Even more worrisome, given the frequency of and the resources involved in these interventions, perhaps we should expect an impact on the local political economy. As a parallel, I think about the agrarian reform and the later establishment of the welfare state in post-war Italy, and how they gave major local actors the ability to uphold their clientelistic systems. The newly established rights and entitlements, the various benefits and redistribution programs, were ”filtered” by the local elites and channeled through the traditional ties of family, kinship, friendship and neighborhood. According to comparative analyses of European welfare regimes, clientelism exists, in different forms and intensities, in all Mediterranean welfare states, and it appears to be linked to the process of political mobilization and the establishment of welfare state institutions in these nations.

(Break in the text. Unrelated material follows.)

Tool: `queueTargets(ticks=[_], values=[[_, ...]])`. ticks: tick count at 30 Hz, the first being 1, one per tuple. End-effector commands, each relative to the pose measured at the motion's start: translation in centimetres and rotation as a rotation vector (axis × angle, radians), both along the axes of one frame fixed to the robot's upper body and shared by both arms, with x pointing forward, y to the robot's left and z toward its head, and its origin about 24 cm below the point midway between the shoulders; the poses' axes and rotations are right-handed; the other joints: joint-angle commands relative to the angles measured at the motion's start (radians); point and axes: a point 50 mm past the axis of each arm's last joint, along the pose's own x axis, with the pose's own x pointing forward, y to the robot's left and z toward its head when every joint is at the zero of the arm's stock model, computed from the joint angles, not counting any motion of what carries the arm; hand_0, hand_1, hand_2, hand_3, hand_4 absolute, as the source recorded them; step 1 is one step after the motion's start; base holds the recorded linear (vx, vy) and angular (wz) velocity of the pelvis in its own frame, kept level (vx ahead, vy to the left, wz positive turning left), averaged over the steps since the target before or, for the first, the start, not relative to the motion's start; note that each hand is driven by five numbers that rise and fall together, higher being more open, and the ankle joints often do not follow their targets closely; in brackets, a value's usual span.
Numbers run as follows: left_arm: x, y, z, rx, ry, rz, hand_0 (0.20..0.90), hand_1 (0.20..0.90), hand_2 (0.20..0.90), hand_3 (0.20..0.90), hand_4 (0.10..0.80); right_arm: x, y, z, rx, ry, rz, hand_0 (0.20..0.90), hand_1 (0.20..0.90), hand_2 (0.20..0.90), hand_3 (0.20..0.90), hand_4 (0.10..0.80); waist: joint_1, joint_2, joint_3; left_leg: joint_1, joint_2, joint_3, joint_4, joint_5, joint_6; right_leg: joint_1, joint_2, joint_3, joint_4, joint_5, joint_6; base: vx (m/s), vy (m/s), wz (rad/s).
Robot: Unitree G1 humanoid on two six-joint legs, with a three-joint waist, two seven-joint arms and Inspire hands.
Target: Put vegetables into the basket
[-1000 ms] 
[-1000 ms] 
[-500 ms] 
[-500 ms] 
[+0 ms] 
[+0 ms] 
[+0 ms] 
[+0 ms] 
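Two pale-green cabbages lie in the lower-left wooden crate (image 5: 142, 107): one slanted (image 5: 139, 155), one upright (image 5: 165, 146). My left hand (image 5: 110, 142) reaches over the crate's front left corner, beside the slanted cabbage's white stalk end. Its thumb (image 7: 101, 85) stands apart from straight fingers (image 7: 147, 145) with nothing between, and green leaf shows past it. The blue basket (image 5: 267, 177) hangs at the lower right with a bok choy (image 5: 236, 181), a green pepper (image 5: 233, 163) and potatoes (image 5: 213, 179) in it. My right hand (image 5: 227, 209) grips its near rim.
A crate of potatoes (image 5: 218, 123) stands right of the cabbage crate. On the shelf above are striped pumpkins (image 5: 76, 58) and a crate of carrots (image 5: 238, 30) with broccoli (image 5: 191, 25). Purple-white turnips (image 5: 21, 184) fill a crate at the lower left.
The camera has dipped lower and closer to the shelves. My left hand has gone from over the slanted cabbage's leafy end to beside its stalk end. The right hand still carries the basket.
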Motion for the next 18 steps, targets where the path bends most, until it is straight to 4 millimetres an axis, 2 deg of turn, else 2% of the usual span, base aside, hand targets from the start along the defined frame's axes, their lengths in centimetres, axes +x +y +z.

A recent study by Ravallion et al. (2013) finds that unemployed fail to act on information about the National Employment Guarantee Scheme (NEGS) in India. They hypothesizes that the bottleneck lies with the local government institutions (Gram Panchayats). The GP are supposed to receive the applications and apply for central government resources for planning and implementation of projects, so as to guarantee 100 days of work per year to all adults from rural households who are willing to do unskilled manual labor at the statutory minimum wage. But perhaps – argue the authors – given the strict controls on corruption, the GP officials do not find anything in it for themselves, and hence do not proceed. Of course this is just one of the possible explanations, and moreover the NEGS is not a RCT. But in general the involvement of local official or unofficial power structures in contexts where this type of interventions are increasingly common could be interestingly related to the hypothesis on the ”Mediterranean welfare state” outlined above. The idea definitely deserves investigation.

Conclusions

The popularity of RCTs among development scholars is finally spreading to practitioners. This is mostly good news, there is much to gain and learn from this approach, especially in contexts where it is grossly underexploited, as has been the case in Sweden. However, a near-monopoly of this approach is though not granted, given its non-negligible limitations, often belittled in light of its numerous strengths. Spurring development “one experiment at a time” might take unnecessary extra time and efforts, and bring about other undesirable consequences. Both development scholars and practitioners should not forget the other arrows in their quiver.

References

  • Bannerjee, A. and E. Duflo (2008), “The Experimental Approach to Development Economics”, NBER Working Paper 14467.
  • Brigham, Matthew, Michael Findley, William Matthias, Chase Petrey, and Daniel Nelson. ”Aversion to Learning in Development? A Global Field Experiment on Microfinance Institutions”. Technical Report, Brigham Young University March 2013.
  • Buera, F. J., J. P. Kaboski, and Y. Shin (2011). ”The macroeconomics of microfinance.”
  • BREAD working paper.
  • Bulte, E., Pan, L., Hella, J., Beekman, G. and S. di Falco (2012). ”Pseudo-Placebo Effects in Randomized Controlled Trials for Development: Evidence from a Double-Blind Field Experiment in Tanzania.” Working Paper.
  • Kaboski, J. P. and R. M. Townsend (2011, July). ”A structural evaluation of a large-scale quasi-experimental microfinance initiative.” Econometrica 79, 1357–1406.
  • Olofsgård, A. ”What Do Recent Insights From Development Economics Tell Us About Foreign Aid Policy?” FREE Policy Brief Series, October 3, 2011.
  • Ravallion, M., et al. ”Try Telling People their Rights? On Making India’s Largest Antipoverty Program work in India’s Poorest State.” Department of Economics, Georgetown University, Washington DC (2013).
  • Rodrik, D. (2008). ‘The New Development Economics: We Shall Experiment, but How Shall We Learn?’. Harvard Kennedy School Working Paper No. RWP08-055.▪

[1] The example is fictitious. Any resemblance to real studies is unintended and purely coincidental.

[2] At least in theory – this point is discussed more in the next section.